Please copy out the entries below exactly, beginning with the line that contains "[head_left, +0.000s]" and ending with the line that contains "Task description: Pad", and include nothing outside that span.

Records from a data collection
----------------
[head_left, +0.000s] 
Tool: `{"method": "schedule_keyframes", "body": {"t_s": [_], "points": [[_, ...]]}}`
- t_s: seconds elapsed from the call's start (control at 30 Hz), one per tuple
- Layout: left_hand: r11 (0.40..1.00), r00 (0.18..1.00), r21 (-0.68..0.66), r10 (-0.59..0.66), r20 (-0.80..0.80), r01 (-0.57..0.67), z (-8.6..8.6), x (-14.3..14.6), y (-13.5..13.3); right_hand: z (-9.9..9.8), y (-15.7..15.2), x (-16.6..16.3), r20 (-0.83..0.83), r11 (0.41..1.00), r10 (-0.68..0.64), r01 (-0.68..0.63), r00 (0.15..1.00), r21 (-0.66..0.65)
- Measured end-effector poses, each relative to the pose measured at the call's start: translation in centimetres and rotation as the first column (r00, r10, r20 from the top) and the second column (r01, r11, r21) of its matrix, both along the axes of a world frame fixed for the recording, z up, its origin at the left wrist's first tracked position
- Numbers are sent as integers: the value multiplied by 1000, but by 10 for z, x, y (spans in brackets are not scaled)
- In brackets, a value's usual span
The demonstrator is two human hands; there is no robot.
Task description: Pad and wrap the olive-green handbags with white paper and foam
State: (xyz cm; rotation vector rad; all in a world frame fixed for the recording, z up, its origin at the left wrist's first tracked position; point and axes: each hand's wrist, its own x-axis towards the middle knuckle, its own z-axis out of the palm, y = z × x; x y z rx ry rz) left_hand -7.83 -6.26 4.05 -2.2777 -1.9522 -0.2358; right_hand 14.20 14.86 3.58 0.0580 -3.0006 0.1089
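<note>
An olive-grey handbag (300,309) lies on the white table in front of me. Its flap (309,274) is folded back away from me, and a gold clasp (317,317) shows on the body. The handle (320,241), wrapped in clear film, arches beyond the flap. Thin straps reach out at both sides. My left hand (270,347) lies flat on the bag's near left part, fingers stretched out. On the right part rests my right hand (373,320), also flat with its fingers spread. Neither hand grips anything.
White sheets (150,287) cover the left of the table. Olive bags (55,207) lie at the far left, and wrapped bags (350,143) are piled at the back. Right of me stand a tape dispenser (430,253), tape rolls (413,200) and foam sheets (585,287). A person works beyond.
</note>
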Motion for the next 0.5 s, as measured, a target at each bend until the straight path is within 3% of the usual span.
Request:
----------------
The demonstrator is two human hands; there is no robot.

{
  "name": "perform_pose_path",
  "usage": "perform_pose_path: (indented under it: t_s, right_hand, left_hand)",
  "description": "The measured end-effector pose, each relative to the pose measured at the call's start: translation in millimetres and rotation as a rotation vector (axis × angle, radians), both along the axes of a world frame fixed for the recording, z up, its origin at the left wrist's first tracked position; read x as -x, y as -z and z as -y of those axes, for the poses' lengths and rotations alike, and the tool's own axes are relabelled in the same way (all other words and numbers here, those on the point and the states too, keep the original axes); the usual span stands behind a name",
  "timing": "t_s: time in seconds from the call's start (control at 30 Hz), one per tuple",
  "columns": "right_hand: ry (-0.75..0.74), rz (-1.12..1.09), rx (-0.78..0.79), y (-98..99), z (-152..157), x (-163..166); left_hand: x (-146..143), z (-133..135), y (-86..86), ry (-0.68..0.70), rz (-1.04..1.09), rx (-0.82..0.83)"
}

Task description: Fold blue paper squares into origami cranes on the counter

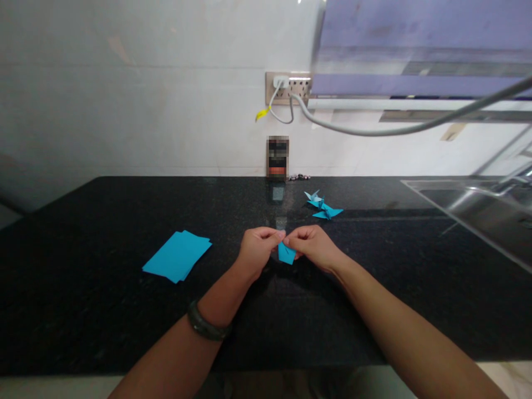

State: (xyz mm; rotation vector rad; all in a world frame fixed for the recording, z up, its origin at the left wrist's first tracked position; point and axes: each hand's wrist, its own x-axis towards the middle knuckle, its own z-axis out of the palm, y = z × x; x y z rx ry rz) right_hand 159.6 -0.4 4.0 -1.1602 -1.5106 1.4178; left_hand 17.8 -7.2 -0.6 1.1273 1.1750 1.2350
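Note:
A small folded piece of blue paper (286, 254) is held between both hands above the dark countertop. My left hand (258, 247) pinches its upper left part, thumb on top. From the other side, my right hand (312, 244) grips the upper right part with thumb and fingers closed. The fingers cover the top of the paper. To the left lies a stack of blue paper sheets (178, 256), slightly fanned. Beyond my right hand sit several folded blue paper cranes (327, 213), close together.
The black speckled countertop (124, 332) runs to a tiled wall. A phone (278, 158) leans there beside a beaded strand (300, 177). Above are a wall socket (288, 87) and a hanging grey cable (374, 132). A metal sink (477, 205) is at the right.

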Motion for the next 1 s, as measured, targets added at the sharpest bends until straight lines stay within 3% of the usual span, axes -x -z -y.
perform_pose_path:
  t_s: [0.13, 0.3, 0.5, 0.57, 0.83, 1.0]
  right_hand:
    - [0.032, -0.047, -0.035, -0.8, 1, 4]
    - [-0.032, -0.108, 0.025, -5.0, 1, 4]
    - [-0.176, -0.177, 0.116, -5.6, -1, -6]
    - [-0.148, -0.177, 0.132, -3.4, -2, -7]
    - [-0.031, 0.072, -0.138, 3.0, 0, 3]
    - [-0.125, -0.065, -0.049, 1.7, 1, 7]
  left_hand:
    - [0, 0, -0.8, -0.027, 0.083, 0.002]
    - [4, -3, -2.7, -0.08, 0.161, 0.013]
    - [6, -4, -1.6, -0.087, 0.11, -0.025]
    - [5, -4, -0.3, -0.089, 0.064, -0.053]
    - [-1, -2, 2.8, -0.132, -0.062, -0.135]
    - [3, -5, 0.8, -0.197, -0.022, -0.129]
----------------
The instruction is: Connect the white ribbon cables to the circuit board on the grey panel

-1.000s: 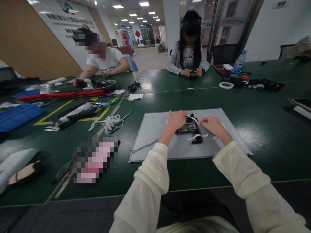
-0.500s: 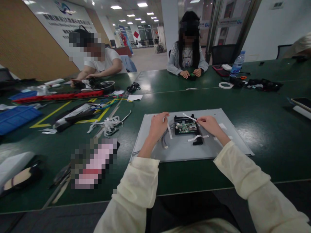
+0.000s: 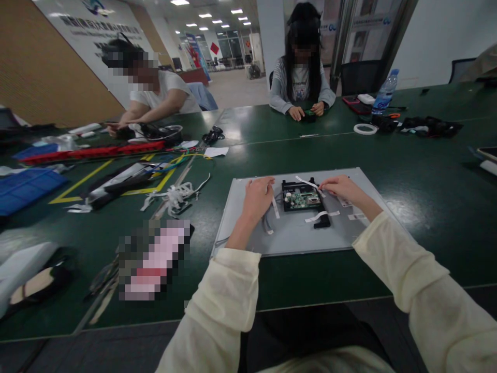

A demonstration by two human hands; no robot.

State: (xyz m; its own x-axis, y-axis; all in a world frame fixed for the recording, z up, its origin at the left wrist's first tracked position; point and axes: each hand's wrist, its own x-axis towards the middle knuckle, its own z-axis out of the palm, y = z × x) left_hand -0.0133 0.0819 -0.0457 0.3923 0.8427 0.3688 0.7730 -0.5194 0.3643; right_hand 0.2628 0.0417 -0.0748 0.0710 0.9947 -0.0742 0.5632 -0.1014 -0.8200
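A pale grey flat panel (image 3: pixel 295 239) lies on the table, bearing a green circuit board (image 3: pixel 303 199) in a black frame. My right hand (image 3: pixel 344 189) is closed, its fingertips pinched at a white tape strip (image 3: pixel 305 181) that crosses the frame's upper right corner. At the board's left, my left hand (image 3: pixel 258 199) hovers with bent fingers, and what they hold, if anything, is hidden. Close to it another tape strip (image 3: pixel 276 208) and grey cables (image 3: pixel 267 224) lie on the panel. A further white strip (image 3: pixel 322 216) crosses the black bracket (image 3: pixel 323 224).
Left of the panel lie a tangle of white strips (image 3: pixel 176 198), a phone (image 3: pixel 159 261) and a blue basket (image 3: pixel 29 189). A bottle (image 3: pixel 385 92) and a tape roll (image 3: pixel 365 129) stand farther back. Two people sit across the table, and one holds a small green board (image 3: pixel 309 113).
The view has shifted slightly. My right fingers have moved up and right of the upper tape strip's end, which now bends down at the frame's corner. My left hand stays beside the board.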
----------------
** Written solution **
[head_left, +0.000s] 
Tool: `{"method": "schedule_keyframes", "body": {"t_s": [_], "points": [[_, ...]]}}`
- t_s: seconds elapsed from the call's start (control at 30 Hz), one per tuple
- Layout: left_hand: r11 (0.40..1.00), r00 (0.18..1.00), r21 (-0.68..0.66), r10 (-0.59..0.66), r20 (-0.80..0.80), r01 (-0.57..0.67), z (-8.6..8.6), x (-14.3..14.6), y (-13.5..13.3); right_hand: z (-9.9..9.8), y (-15.7..15.2), x (-16.6..16.3), r20 (-0.83..0.83), r11 (0.41..1.00), r10 (-0.68..0.64), r01 (-0.68..0.63), r00 (0.15..1.00), r21 (-0.66..0.65)
- Measured end-effector poses, each relative to the pose measured at the call's start: translation in centimetres and rotation as the first column (r00, r10, r20 from the top) and the second column (r01, r11, r21) of its matrix, both along the axes of a world frame fixed for the recording, z up, its origin at the left wrist's first tracked position
- Numbers are sent as integers: the value multiplied by 1000, but by 10 for z, x, y (spans in brackets are not scaled)
- In brackets, a value's usual span
The demonstrator is two human hands; there is no robot.
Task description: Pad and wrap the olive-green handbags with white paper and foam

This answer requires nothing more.